Paul Erdös was the second most prolific mathematician in history, after the Swiss, Leonhard Euler. He is the most prolific collaborator with other mathematicians. Hence, an ordinal number system named after him, which grades how closely any mathematician came to work with him. If you have an 'Erdös number one', that means you actually did a mathematical paper with this prodigy. 'Erdös number two' means you have done a joint paper with a mathematician who did a paper with Erdös.
I know someone whose bigger brother is an Erdös number two. She wonders if
having her homework done for her, by said brother, makes her an Erdös number
three. Sadly not.
At our book club, we gave little talks about a book we had read. She enjoyed
my talk about Paul Hoffmann's title, some time ago. She said I was right: he
did bring his mother along with him. Indeed, that much I had faithfully
gleaned from Hoffmann. ( Unfortunately, I can't remember exactly what I said.
The following account differs somewhat. )
Paul Erdös was of Jewish Hungarian extraction. The book says the name Erdös is pronounced 'air-dish'. But I'm told the Hungarian pronunciation is actually 'err-desh'. That is err, as in 'to err is human, to forgive is divine', and desh, as in Bangladesh. ( Scots would give 'err' its traditional and phonetic pronunciation, which does sound like the normal pronouncing of 'air', but I mean the more typical pronunciation of 'err', as the unstressed vowel sound. )
The physics nobel prize winner, Abdus Salam also was a mathematical prodigy, which was how he came to be discovered in his home country of Bangladesh. He set up a foundation in Italy to help others like himself in under-privileged countries. Evidently, they put much back in their homelands, and do not constitute a 'brain drain'.

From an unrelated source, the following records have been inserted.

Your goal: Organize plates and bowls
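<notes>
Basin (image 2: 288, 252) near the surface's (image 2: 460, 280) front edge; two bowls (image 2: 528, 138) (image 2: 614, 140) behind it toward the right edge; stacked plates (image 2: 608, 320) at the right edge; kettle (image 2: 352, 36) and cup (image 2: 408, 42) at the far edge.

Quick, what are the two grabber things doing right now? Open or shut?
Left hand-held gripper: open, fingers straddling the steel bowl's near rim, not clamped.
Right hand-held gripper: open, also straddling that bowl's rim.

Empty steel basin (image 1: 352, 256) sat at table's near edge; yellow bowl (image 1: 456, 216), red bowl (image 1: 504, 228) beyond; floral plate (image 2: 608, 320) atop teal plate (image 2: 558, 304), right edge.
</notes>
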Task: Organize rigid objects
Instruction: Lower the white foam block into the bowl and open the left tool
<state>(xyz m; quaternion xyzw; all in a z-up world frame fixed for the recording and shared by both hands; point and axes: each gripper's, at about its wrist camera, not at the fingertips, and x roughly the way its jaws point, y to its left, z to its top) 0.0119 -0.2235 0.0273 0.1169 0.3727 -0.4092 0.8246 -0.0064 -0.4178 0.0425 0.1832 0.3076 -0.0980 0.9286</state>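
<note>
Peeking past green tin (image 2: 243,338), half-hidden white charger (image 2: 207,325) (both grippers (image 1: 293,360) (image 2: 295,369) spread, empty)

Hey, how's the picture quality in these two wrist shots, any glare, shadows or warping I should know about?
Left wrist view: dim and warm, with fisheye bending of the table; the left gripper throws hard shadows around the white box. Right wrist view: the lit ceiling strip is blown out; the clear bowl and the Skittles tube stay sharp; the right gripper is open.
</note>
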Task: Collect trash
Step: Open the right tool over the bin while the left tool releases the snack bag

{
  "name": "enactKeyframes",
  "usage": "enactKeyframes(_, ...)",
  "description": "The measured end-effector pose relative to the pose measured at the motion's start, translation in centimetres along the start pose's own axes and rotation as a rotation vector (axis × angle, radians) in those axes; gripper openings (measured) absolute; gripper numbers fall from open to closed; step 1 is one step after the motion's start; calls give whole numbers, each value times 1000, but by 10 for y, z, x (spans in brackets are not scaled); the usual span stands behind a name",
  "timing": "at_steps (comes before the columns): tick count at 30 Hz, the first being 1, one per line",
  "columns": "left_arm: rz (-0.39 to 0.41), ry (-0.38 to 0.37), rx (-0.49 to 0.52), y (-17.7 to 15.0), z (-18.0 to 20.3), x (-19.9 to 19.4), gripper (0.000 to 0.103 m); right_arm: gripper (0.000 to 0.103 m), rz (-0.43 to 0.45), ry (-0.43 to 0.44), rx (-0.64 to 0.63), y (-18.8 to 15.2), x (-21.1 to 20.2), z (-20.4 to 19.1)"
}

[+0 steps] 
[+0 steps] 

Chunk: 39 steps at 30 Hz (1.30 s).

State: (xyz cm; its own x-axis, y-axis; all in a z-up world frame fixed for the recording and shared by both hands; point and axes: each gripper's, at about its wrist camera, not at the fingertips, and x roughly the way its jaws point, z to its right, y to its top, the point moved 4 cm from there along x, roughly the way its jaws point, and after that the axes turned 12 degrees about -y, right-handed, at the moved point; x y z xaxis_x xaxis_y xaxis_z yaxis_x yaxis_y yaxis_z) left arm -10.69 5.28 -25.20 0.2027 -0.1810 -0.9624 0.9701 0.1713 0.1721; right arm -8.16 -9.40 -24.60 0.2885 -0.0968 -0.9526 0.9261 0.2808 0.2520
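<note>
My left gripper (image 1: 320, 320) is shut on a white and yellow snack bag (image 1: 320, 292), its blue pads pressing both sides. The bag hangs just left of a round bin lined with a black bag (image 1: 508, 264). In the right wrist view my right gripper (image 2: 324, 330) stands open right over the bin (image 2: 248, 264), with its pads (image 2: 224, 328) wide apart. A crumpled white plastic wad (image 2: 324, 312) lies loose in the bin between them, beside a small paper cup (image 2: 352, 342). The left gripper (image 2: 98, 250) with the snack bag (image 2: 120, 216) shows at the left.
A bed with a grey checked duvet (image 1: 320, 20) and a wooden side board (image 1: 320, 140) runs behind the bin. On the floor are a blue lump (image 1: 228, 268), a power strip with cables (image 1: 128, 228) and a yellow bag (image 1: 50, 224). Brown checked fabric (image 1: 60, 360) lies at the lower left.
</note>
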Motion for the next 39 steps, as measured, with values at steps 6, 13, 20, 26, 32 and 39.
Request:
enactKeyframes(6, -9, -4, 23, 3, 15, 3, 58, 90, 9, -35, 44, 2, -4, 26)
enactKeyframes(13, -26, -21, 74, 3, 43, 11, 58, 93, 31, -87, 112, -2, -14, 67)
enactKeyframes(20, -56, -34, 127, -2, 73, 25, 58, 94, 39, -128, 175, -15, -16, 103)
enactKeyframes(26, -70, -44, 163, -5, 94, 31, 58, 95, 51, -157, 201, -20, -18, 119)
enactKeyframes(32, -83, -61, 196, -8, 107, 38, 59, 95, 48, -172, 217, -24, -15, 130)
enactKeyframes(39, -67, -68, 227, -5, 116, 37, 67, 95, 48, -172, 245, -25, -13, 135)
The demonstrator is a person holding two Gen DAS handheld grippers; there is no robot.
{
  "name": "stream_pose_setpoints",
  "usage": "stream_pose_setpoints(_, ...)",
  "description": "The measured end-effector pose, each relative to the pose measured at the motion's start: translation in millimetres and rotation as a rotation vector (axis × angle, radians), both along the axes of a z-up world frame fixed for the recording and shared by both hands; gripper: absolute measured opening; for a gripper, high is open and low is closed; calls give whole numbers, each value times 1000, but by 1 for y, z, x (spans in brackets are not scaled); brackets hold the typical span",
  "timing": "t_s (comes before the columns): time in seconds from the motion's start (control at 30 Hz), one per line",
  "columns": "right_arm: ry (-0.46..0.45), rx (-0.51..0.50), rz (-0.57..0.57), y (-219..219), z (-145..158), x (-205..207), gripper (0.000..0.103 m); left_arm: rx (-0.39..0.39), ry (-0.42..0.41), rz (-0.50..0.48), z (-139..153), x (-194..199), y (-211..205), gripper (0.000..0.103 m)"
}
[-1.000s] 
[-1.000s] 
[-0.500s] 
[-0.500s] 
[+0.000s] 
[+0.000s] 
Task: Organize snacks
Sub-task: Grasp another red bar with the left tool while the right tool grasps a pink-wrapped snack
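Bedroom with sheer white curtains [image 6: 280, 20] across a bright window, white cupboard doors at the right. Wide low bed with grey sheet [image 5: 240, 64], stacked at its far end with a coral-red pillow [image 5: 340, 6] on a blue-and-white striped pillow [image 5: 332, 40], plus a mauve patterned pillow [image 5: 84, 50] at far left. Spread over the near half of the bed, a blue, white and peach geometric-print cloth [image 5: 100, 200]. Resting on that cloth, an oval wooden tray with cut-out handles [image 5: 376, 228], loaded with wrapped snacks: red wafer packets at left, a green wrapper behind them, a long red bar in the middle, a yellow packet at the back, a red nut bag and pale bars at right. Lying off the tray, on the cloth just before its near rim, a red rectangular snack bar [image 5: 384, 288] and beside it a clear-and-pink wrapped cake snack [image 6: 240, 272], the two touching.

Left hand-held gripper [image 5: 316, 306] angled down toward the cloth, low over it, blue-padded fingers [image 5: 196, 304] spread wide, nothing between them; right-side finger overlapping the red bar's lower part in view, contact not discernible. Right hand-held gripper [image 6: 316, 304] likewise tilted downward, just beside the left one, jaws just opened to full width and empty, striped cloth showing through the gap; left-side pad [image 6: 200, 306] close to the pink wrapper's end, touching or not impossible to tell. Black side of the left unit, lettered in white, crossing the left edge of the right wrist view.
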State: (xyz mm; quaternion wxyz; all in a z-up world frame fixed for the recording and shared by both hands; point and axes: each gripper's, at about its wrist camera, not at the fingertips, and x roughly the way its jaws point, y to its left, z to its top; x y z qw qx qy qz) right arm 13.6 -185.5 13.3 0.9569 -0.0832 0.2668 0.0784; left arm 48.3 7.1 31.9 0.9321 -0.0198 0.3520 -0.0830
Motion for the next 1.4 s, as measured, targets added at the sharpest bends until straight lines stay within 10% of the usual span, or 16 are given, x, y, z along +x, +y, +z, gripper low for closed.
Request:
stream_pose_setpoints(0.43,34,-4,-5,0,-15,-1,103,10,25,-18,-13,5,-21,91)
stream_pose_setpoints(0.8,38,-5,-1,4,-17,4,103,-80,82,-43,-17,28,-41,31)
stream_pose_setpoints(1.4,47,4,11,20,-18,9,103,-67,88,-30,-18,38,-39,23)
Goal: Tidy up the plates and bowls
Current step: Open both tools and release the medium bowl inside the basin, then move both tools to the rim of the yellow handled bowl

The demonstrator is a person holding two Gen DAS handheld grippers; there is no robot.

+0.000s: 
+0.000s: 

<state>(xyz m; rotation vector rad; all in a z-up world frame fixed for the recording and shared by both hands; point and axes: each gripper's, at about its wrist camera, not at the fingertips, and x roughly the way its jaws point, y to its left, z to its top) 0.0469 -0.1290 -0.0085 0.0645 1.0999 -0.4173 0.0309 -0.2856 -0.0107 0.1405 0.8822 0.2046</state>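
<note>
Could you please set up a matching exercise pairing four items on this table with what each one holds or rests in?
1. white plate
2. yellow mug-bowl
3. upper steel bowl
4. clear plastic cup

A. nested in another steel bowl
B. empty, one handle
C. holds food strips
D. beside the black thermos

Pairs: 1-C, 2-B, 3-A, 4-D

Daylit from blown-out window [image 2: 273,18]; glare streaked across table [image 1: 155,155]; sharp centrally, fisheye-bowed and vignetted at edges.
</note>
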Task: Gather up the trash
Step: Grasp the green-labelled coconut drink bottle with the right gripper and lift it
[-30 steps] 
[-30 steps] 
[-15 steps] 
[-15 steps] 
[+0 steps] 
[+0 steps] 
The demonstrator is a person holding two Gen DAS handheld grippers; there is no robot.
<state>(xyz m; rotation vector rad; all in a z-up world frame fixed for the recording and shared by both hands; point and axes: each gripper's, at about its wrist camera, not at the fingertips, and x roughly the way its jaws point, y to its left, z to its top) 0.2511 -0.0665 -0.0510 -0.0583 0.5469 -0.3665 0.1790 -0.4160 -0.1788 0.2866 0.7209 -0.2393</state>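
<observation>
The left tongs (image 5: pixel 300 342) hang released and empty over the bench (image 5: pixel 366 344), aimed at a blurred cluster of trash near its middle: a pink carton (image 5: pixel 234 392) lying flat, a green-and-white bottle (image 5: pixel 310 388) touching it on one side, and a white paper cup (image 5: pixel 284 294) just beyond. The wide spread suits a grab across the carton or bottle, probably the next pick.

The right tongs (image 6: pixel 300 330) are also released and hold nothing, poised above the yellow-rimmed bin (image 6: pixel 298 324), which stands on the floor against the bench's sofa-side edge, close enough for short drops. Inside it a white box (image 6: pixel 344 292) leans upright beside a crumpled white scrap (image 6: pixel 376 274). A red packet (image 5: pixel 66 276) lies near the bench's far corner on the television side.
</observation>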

You may think it is good to tell I am not a mathematician, because they do
not work on irrational associations. The conclusion is correct but the
inference false. Yes, I'm not a mathematician. No, they do. A versifying
colleague ( half ) rhymed his name with 'Kurdish', as about the only people
not to benefit from one of his math papers. Erdös was enthused to submit a
paper to a Kurdish journal of mathematics. But he found there wasnt one.
( Not being a mathematician, apologies for not knowing other mathematicians'
names from Hoffmann's book -- Erdös' own name being all I could master. )
Paul Erdös' parents were both mathematicians. But Paul, himself, never married, as the title of Hoffman's biography suggests. His genetic heritage went no further. He called children 'epsilons', the Greek letter mathematicians use for small quantities. He loved children and was good in their company. Earlier fotos show him beaming in their company.
Paul never really grew up. He was always a mother's boy. War and conquest deprived him, as it has many, of a father's influence. He was not allowed to tie his shoelaces, till his age was into double figures. His mother was so possessive, she once appeared out of an upstairs window to ask her son, in the street, what was he doing with that girl. She was the girl-friend accompanying Paul's friend.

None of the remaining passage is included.